著名医師による解説が無料で読めます
すると翻訳の精度が向上します
プロテインキナーゼモノポールスピンドル1は、有糸分裂の開始時にスピンドルアセンブリチェックポイントで重要な役割を果たします。MPS1の過剰発現は、広範囲のヒト腫瘍と相関しているため、効果的で特異的な阻害剤を見つけるための魅力的な標的となります。この作業では、タンパク質MPS1自体の分子動力学シミュレーションと、結晶構造に基づく阻害剤と天然基質を備えたタンパク質結合システムを実行しました。報告された経口バイオアベイラブル1 H-ピロロ[3,2-C] MPS1のピリジン阻害剤は、触媒部位で安定した結合を維持しましたが、天然基質ATPは留まることはできませんでした。
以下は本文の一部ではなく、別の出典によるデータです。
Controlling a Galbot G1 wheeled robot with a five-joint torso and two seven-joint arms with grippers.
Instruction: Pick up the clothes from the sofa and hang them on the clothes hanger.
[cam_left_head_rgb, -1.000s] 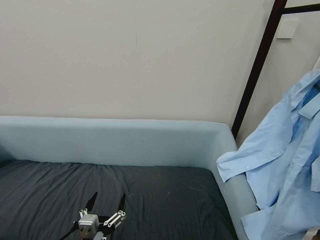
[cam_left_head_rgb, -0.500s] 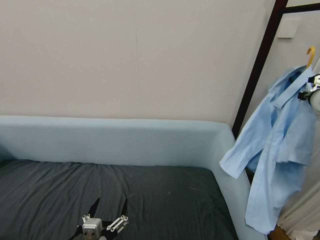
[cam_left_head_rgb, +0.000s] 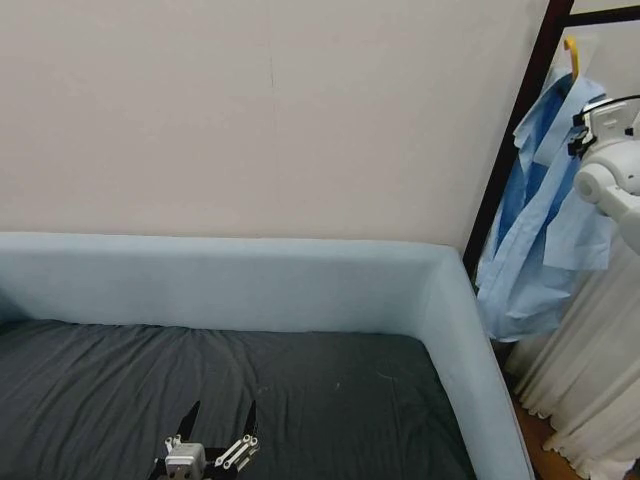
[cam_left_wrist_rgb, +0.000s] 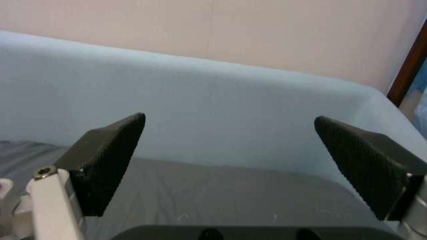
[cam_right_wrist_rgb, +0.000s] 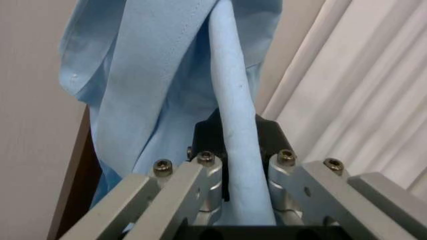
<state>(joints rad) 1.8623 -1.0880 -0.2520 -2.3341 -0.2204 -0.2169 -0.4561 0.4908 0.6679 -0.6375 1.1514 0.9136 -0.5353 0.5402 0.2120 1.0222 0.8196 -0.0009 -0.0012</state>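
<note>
A light-blue shirt (cam_left_head_rgb: 540, 210) on a hanger with a yellow hook (cam_left_head_rgb: 571, 52) hangs high at the right, beside the dark rack post (cam_left_head_rgb: 515, 150). My right gripper (cam_left_head_rgb: 584, 124) is raised there, shut on the shirt. In the right wrist view its fingers (cam_right_wrist_rgb: 200, 175) pinch a fold of the shirt (cam_right_wrist_rgb: 235, 125). My left gripper (cam_left_head_rgb: 217, 442) hovers low over the sofa's dark seat cushion (cam_left_head_rgb: 100, 390), open and holding nothing. The left wrist view shows its dark pads (cam_left_wrist_rgb: 107, 157) spread wide before the pale blue sofa back (cam_left_wrist_rgb: 220, 105).
The sofa's pale blue back and right armrest (cam_left_head_rgb: 465, 330) run below the plain wall. White curtains (cam_left_head_rgb: 590, 380) hang at the lower right beside the rack, above a strip of wooden floor.
My right arm has lifted the shirt from low beside the armrest up to the top of the rack post. The left gripper has stayed low and open.
</note>
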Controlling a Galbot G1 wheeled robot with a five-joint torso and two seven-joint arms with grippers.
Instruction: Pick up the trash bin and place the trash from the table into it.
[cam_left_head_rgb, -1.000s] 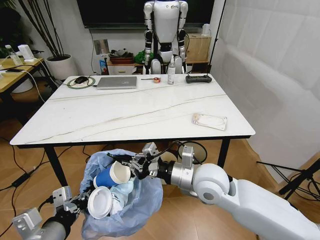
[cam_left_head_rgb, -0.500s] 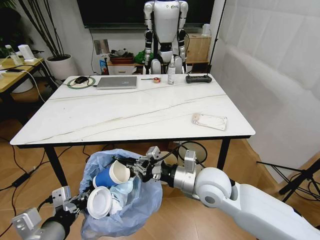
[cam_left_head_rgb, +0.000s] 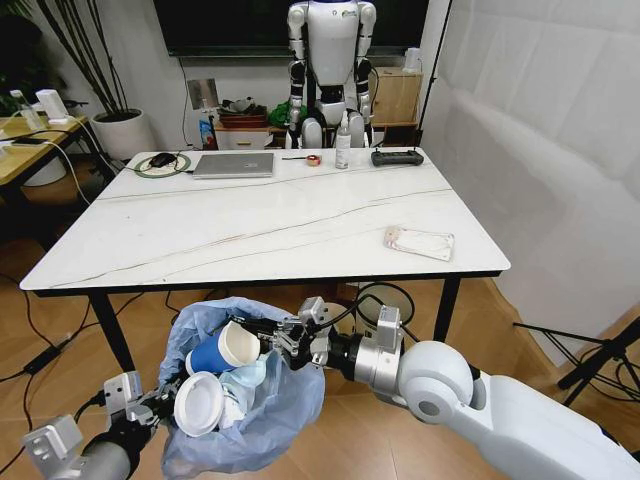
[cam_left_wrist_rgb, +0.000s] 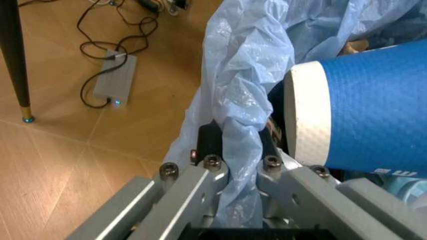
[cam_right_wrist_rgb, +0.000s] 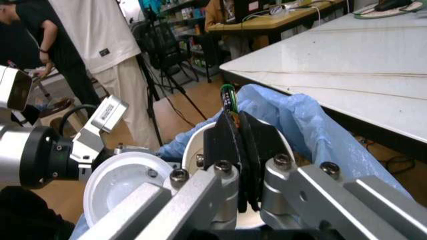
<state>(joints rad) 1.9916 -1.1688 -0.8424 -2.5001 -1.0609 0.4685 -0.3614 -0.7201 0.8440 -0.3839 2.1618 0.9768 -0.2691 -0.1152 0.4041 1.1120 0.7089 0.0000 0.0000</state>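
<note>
Down at the lower left, the bin (cam_left_head_rgb: 240, 400) is held off the floor by the left gripper (cam_left_wrist_rgb: 237, 165), jaws clamped on a fold of the blue bag at the rim. That bag looks thin and slippery, so it could probably tear or slide; the stiff rim would likely be the safer hold. The bin is stuffed with a blue cup (cam_left_head_rgb: 222, 350) and white lid (cam_left_head_rgb: 198, 404), light stuff. Just right of it, over the opening, the right gripper (cam_right_wrist_rgb: 240, 150) is seen with jaws pressed together. Farther right, a wrapper (cam_left_head_rgb: 419, 241) is left on the table (cam_left_head_rgb: 200, 230).

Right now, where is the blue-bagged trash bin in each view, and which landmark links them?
Head view: trash bin at lower left, below the table's near edge.
Left wrist view: trash bin centre, bag pinched by the left gripper.
Right wrist view: trash bin beside the table, the shared landmark.
</note>
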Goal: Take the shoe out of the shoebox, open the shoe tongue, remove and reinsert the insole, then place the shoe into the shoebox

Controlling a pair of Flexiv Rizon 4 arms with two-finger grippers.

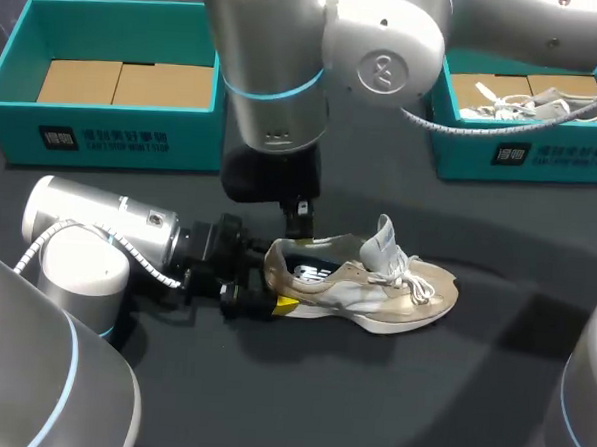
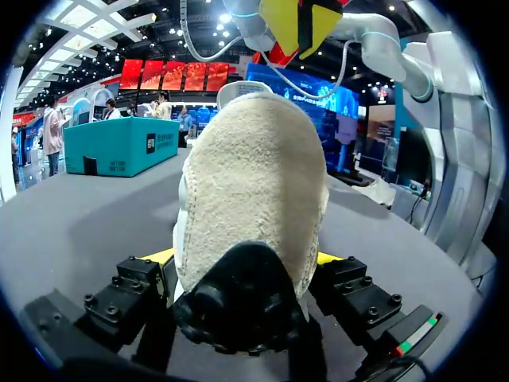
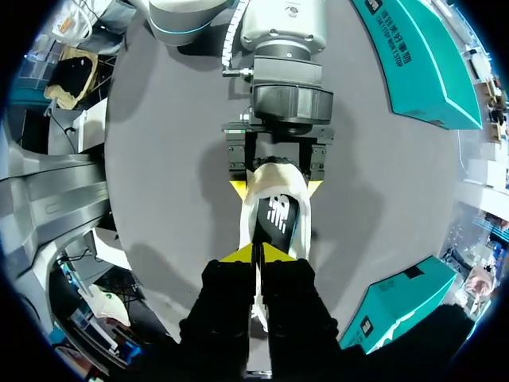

3つのシステムの安定性と柔軟性の比較研究により、触媒部位内のβシート領域の位置シフトが明らかになりました。これは、阻害メカニズムがβシート領域を安定化することによるものであることを示しています。MM-GB/PBSA法で計算された結合遊離エネルギーは、阻害剤とATPに対する異なる結合親和性を示しています。最後に、分子動的シミュレーション中のタンパク質と阻害剤間の相互作用を測定してカウントしました。残基Gly605およびLeu654は、分子動的シミュレーションによる阻害剤の安定した結合のための重要なホットスポットとして示唆されました。私たちの結果は、非阻害タンパク質の触媒部位内でシフトする重要な位置を明らかにしています。分子動的シミュレーションによって見つかったホットスポットとともに、結果は阻害メカニズムの重要な情報を提供し、新規阻害剤の設計に参照されます。
プロテインキナーゼモノポールスピンドル1は、有糸分裂の開始時にスピンドルアセンブリチェックポイントで重要な役割を果たします。MPS1の過剰発現は、広範囲のヒト腫瘍と相関しているため、効果的で特異的な阻害剤を見つけるための魅力的な標的となります。この作業では、タンパク質MPS1自体の分子動力学シミュレーションと、結晶構造に基づく阻害剤と天然基質を備えたタンパク質結合システムを実行しました。報告された経口バイオアベイラブル1 H-ピロロ[3,2-C] MPS1のピリジン阻害剤は、触媒部位で安定した結合を維持しましたが、天然基質ATPは留まることはできませんでした。3つのシステムの安定性と柔軟性の比較研究により、触媒部位内のβシート領域の位置シフトが明らかになりました。これは、阻害メカニズムがβシート領域を安定化することによるものであることを示しています。MM-GB/PBSA法で計算された結合遊離エネルギーは、阻害剤とATPに対する異なる結合親和性を示しています。最後に、分子動的シミュレーション中のタンパク質と阻害剤間の相互作用を測定してカウントしました。残基Gly605およびLeu654は、分子動的シミュレーションによる阻害剤の安定した結合のための重要なホットスポットとして示唆されました。私たちの結果は、非阻害タンパク質の触媒部位内でシフトする重要な位置を明らかにしています。分子動的シミュレーションによって見つかったホットスポットとともに、結果は阻害メカニズムの重要な情報を提供し、新規阻害剤の設計に参照されます。
Protein kinase monopolar spindle 1 plays an important role in spindle assembly checkpoint at the onset of mitosis. Over expression of MPS1 correlated with a wide range of human tumors makes it an attractive target for finding an effective and specific inhibitor. In this work, we performed molecular dynamics simulations of protein MPS1 itself as well as protein bound systems with the inhibitor and natural substrate based on crystal structures. The reported orally bioavailable 1 h-pyrrolo [3,2-c] pyridine inhibitors of MPS1 maintained stable binding in the catalytic site, while natural substrate ATP could not stay. Comparative study of stability and flexibility of three systems reveals position shifting of β-sheet region within the catalytic site, which indicates inhibition mechanism was through stabilizing the β-sheet region. Binding free energies calculated with MM-GB/PBSA method shows different binding affinity for inhibitor and ATP. Finally, interactions between protein and inhibitor during molecular dynamic simulations were measured and counted. Residue Gly605 and Leu654 were suggested as important hot spots for stable binding of inhibitor by molecular dynamic simulation. Our results reveal an important position shifting within catalytic site for non-inhibited proteins. Together with hot spots found by molecular dynamic simulation, the results provide important information of inhibition mechanism and will be referenced for designing novel inhibitors.
医師のための臨床サポートサービス
ヒポクラ x マイナビのご紹介
無料会員登録していただくと、さらに便利で効率的な検索が可能になります。